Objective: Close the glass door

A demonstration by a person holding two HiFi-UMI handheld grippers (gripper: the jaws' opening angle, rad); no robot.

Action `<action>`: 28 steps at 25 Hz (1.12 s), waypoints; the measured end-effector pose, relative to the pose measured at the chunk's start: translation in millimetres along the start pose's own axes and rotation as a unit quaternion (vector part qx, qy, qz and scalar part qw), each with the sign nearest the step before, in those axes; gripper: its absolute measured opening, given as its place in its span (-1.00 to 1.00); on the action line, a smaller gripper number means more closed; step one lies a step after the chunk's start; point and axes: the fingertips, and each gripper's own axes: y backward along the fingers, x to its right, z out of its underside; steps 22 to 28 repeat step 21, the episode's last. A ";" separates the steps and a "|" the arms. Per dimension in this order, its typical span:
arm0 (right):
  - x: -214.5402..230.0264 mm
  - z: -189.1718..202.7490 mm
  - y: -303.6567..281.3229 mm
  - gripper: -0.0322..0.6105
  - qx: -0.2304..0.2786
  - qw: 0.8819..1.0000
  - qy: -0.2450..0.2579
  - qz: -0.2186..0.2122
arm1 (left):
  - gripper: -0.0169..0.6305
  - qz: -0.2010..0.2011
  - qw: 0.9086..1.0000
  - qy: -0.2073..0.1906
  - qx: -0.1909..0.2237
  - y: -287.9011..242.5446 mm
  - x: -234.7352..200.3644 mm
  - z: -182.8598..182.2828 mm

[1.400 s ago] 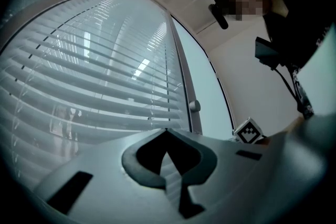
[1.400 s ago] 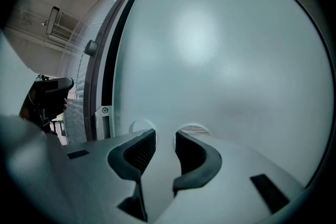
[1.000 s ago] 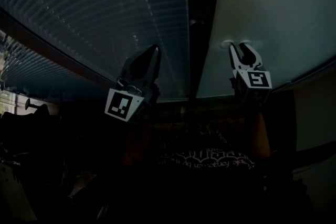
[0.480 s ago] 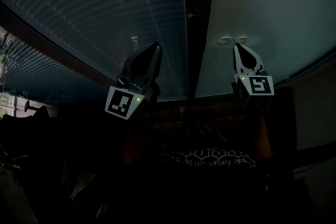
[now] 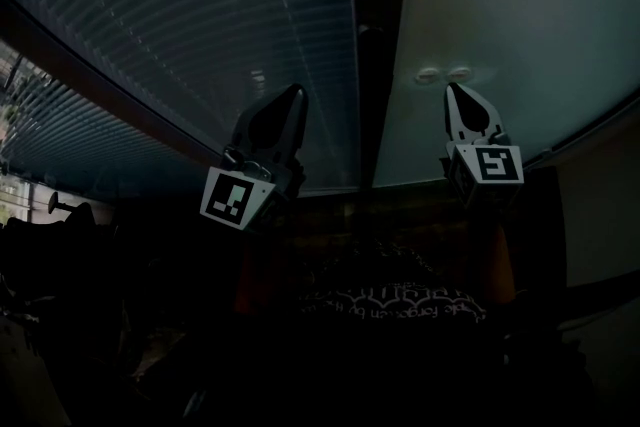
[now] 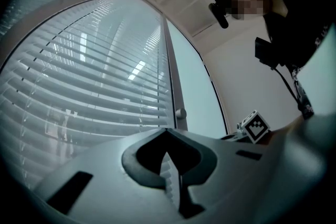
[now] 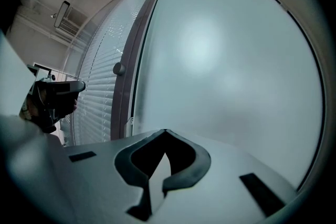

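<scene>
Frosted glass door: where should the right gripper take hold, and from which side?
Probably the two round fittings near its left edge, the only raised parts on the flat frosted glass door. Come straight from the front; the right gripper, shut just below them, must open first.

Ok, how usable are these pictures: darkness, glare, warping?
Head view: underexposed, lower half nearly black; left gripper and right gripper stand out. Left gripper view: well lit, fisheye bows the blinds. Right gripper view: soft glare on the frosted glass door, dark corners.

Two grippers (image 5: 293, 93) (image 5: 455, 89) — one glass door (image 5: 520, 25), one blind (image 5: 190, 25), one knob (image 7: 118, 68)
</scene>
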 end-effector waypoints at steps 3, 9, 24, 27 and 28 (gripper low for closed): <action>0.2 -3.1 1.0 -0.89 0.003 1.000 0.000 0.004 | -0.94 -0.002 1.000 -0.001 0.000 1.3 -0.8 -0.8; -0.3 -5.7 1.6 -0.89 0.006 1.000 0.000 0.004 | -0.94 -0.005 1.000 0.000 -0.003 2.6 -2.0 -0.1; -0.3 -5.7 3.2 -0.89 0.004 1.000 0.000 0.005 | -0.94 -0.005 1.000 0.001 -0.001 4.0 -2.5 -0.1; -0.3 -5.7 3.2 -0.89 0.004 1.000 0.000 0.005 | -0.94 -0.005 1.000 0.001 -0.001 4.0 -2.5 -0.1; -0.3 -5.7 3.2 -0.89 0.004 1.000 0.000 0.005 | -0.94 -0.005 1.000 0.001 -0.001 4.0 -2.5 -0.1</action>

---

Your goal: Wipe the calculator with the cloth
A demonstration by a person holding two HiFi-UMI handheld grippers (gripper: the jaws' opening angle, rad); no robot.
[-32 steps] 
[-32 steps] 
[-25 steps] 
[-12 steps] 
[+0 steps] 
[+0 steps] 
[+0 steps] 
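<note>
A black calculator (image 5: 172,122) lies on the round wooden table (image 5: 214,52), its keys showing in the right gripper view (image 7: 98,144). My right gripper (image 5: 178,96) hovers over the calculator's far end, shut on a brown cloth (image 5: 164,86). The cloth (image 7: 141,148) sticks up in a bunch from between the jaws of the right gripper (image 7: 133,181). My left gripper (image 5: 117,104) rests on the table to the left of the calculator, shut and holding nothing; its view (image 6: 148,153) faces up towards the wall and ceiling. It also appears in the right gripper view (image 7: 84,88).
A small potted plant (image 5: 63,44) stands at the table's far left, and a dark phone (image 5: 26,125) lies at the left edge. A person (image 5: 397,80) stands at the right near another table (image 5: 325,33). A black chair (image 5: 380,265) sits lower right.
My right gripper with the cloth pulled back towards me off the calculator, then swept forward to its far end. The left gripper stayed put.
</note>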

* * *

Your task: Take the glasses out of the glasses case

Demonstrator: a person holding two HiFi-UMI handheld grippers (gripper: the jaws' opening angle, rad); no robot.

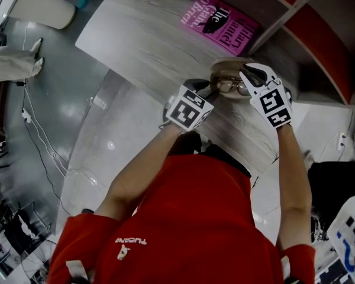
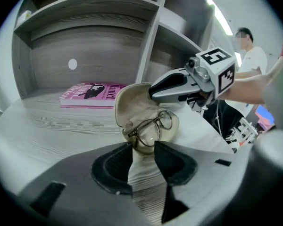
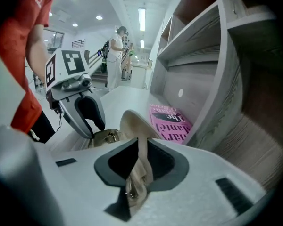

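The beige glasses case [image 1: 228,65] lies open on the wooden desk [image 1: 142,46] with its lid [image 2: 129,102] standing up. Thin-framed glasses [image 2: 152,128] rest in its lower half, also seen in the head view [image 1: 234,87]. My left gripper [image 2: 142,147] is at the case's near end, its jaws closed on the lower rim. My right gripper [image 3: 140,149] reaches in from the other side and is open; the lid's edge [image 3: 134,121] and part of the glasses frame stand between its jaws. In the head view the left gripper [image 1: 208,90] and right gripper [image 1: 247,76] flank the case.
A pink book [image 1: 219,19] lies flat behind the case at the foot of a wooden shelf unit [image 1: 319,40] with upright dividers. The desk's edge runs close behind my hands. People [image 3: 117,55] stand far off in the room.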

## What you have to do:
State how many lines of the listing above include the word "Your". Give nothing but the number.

## Exercise output:
2